Once a decision is made to comply — either with the original request or a negotiated narrower version — the data must be identified, extracted, and prepared for transmission. During this process, the company should apply confidentiality markings to commercially sensitive elements and prepare a cover communication that documents what is being provided, under what statutory framework, with what limitations on use. This communication should also include an explicit invocation of the adverse use prohibition.

Cost Documentation

Throughout the process, all internal and external costs should be tracked and attributed to the specific Chapter V request. The company should identify the staff time, third-party vendor costs, and other expenses incurred in preparing the response so that a compensation claim can be submitted in accordance with the Act’s framework.

Relationship to GDPR Article 6(1)(e)

The relationship between Chapter V of the Data Act and the GDPR is a point of significant legal complexity. If the data being requested through a Chapter V mechanism includes personal data — which it often will, particularly in health, mobility, and energy contexts — then the GDPR applies alongside the Data Act, and compliance requires satisfying both frameworks.

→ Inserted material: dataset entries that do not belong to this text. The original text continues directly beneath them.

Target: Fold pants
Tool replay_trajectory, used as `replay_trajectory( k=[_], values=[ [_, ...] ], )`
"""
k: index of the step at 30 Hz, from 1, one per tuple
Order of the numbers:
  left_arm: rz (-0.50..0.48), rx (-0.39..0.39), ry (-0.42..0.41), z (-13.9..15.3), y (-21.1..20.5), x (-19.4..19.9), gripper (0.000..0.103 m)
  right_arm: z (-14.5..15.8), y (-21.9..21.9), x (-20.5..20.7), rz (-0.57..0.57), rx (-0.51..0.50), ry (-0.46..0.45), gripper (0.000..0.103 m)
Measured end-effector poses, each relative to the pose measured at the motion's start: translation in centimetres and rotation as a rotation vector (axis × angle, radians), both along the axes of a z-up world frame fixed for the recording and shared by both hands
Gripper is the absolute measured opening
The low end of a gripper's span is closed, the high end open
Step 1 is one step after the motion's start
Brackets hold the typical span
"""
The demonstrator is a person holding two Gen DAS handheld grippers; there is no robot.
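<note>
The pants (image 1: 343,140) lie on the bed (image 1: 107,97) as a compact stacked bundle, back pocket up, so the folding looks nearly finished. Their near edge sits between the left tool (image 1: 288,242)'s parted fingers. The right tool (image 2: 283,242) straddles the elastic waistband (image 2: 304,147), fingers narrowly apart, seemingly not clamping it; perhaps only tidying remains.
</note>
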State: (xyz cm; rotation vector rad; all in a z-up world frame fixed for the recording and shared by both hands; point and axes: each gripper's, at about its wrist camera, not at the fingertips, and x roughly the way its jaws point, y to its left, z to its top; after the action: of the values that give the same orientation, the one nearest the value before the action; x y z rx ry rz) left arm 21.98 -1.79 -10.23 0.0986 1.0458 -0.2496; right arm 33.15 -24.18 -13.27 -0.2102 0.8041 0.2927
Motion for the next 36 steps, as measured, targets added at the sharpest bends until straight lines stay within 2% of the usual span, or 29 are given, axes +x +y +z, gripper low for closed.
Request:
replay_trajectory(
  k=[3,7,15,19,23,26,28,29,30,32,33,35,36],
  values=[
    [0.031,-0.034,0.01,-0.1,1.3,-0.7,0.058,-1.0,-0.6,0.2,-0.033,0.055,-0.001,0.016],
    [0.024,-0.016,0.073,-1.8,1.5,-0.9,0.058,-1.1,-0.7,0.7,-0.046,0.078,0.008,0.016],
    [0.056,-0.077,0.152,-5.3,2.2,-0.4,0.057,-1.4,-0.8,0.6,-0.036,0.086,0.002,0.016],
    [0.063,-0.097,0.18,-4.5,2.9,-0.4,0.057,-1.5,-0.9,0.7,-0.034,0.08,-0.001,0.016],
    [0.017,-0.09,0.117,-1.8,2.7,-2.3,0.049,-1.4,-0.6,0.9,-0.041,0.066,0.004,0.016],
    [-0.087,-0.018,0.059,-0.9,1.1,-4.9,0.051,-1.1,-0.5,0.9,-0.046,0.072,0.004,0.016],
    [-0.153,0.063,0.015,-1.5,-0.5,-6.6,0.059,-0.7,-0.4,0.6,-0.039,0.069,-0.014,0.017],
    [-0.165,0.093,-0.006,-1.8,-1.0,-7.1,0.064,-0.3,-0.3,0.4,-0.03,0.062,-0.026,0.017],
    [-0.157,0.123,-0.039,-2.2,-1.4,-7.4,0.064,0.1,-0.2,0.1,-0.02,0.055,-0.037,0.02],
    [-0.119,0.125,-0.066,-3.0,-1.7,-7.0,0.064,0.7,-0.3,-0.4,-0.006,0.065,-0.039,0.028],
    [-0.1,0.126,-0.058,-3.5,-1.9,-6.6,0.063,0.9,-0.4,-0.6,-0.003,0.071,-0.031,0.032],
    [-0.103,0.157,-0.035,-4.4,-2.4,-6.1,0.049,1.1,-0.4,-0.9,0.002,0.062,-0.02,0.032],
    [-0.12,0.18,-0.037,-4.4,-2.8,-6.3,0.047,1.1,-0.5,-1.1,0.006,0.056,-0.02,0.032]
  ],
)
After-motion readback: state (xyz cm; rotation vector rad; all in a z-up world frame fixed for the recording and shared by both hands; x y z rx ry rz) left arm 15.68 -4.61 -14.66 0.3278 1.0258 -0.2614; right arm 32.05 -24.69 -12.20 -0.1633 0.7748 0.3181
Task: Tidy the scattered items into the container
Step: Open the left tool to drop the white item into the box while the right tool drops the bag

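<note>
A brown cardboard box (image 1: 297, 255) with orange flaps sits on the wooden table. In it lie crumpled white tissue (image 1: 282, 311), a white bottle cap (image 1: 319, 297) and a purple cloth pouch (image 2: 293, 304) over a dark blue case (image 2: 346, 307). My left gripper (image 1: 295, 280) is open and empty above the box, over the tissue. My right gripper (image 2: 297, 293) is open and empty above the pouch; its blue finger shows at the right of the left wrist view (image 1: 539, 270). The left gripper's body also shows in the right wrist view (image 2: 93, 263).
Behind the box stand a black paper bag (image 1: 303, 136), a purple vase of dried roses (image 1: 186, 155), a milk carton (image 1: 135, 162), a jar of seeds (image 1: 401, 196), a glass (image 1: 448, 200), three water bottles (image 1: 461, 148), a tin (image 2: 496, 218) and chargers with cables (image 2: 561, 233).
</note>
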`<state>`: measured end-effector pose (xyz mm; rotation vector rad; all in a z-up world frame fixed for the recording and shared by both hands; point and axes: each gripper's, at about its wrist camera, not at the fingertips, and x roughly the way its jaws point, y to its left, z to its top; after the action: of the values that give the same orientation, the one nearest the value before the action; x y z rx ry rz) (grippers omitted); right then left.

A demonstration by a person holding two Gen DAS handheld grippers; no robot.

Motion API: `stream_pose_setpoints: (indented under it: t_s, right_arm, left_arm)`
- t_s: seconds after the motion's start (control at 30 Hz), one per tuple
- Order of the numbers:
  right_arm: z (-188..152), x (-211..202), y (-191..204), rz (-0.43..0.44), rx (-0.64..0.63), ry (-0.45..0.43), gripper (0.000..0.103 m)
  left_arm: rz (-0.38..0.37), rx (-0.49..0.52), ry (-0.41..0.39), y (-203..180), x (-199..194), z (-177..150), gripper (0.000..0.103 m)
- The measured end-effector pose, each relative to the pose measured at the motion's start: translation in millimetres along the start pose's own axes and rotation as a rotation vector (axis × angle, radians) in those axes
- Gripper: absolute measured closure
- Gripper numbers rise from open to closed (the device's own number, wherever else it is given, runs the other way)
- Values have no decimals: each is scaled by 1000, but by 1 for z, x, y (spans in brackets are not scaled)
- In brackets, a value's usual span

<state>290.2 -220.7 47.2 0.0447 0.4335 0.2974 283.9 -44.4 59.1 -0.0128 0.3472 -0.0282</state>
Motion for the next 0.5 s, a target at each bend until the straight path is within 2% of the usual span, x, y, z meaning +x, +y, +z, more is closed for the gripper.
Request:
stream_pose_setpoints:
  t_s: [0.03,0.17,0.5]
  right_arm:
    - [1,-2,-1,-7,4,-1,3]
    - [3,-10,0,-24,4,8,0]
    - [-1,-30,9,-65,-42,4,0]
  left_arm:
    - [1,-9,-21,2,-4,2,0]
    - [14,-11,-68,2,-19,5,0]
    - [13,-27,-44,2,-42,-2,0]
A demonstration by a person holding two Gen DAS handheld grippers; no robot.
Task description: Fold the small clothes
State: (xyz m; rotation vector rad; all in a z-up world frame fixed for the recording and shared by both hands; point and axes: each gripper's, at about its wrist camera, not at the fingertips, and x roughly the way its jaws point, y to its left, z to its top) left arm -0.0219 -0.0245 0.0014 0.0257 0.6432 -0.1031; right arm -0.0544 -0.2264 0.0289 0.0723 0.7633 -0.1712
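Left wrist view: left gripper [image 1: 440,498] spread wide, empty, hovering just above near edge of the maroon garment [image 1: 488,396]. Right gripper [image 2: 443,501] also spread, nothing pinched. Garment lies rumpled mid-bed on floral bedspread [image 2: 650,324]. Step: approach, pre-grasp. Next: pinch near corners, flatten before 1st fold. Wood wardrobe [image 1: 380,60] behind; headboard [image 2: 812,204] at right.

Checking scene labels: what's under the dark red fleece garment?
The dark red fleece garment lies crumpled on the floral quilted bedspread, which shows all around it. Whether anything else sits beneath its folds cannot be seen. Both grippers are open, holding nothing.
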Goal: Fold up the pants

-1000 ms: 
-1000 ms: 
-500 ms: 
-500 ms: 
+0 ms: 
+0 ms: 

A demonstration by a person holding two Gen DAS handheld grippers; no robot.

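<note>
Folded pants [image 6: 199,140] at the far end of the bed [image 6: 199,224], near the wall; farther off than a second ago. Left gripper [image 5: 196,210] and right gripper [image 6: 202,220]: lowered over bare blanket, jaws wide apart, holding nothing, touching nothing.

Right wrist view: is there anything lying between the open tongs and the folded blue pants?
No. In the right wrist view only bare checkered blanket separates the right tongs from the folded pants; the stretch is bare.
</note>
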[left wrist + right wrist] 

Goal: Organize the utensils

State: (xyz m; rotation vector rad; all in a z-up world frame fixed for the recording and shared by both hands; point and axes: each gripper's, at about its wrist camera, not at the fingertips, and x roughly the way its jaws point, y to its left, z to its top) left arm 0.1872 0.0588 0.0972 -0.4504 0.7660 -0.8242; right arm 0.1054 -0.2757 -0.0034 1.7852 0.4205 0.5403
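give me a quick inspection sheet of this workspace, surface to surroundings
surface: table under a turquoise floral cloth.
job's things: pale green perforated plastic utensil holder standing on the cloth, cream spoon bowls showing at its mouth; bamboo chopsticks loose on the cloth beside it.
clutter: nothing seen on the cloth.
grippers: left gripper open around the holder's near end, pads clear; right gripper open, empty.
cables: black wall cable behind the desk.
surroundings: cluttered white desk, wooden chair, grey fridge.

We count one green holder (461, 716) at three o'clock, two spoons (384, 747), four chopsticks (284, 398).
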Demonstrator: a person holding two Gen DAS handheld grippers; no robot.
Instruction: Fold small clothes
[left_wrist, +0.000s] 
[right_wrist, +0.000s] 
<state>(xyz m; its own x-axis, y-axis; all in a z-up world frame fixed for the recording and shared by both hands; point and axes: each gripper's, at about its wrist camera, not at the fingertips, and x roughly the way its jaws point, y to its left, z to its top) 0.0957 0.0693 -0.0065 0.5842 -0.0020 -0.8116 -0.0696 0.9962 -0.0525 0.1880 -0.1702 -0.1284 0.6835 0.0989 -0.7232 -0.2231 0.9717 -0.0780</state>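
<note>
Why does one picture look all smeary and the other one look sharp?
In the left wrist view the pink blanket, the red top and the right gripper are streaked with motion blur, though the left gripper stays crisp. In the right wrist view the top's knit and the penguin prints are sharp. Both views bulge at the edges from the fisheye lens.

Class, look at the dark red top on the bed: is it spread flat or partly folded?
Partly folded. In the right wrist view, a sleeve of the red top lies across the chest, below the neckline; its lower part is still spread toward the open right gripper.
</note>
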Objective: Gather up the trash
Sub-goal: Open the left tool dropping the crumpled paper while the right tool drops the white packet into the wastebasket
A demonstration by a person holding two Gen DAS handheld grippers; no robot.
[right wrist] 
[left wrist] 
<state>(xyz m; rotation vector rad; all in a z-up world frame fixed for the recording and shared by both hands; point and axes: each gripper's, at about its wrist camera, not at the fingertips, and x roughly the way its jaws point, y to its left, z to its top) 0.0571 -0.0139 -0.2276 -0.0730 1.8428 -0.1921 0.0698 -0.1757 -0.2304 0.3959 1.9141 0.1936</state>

Under GDPR Article 6(1)(e), the processing of personal data is lawful when it is ‘necessary for the performance of a task carried out in the public interest or in the exercise of official authority vested in the controller.’ This provision is typically the most relevant lawful basis when personal data is disclosed to or processed by a public sector body. However, Article 6(1)(e) applies to the processing by the public sector body receiving the data, not necessarily to the processing by the data holder in preparing and transmitting the response.

For the data holder, the more relevant GDPR question is what lawful basis applies to the disclosure of personal data to the public sector body. The Act does not itself create a GDPR lawful basis for this disclosure — it operates as a legal obligation that can activate Article 6(1)(c) of the GDPR (processing necessary for compliance with a legal obligation). If the Chapter V request is valid, the data holder’s compliance with it is a legal obligation under EU law, and that obligation can serve as the GDPR lawful basis for the disclosure.

However, this analysis is more complicated for special category data — health data, biometric data, data revealing racial or ethnic origin, and similar categories protected under GDPR Article 9. For special category data, Article 6(1)(c) alone is not sufficient. The data holder must also identify an applicable exception under Article 9(2). For disclosures to public sector bodies in connection with public health emergencies, Article 9(2)(i) — which covers processing for public health reasons — may be relevant. For scientific research purposes, Article 9(2)(j) may apply. The specific analysis will depend on the nature of the data and the stated purpose of the Chapter V request.

US companies should not assume that a valid Chapter V request automatically satisfies all GDPR requirements for any personal data included in the response. The two frameworks operate in parallel, and a response that satisfies Chapter V but fails to satisfy GDPR creates a legal exposure that neither framework excuses. Building GDPR analysis into the criteria review process for Chapter V requests — and escalating to specialized data protection counsel when the data includes special category information — is an essential part of a mature compliance program.

Practical Takeaways for US Companies

The procedural protections available under Chapter V are robust, but they only function if data holders are prepared to use them. A company that receives a Chapter V request, assumes it must comply without analysis, and ships data without documenting what it sent and why will have failed to take advantage of the framework the Act provides. Conversely, a company that has built an internal process, trained its legal and compliance teams on the criteria, and prepared its documentation templates in advance will be in a strong position to respond efficiently to valid requests, push back credibly on deficient ones, and recover its costs through the compensation mechanism. The procedural complexity of Chapter V is, in this sense, an opportunity as much as a burden.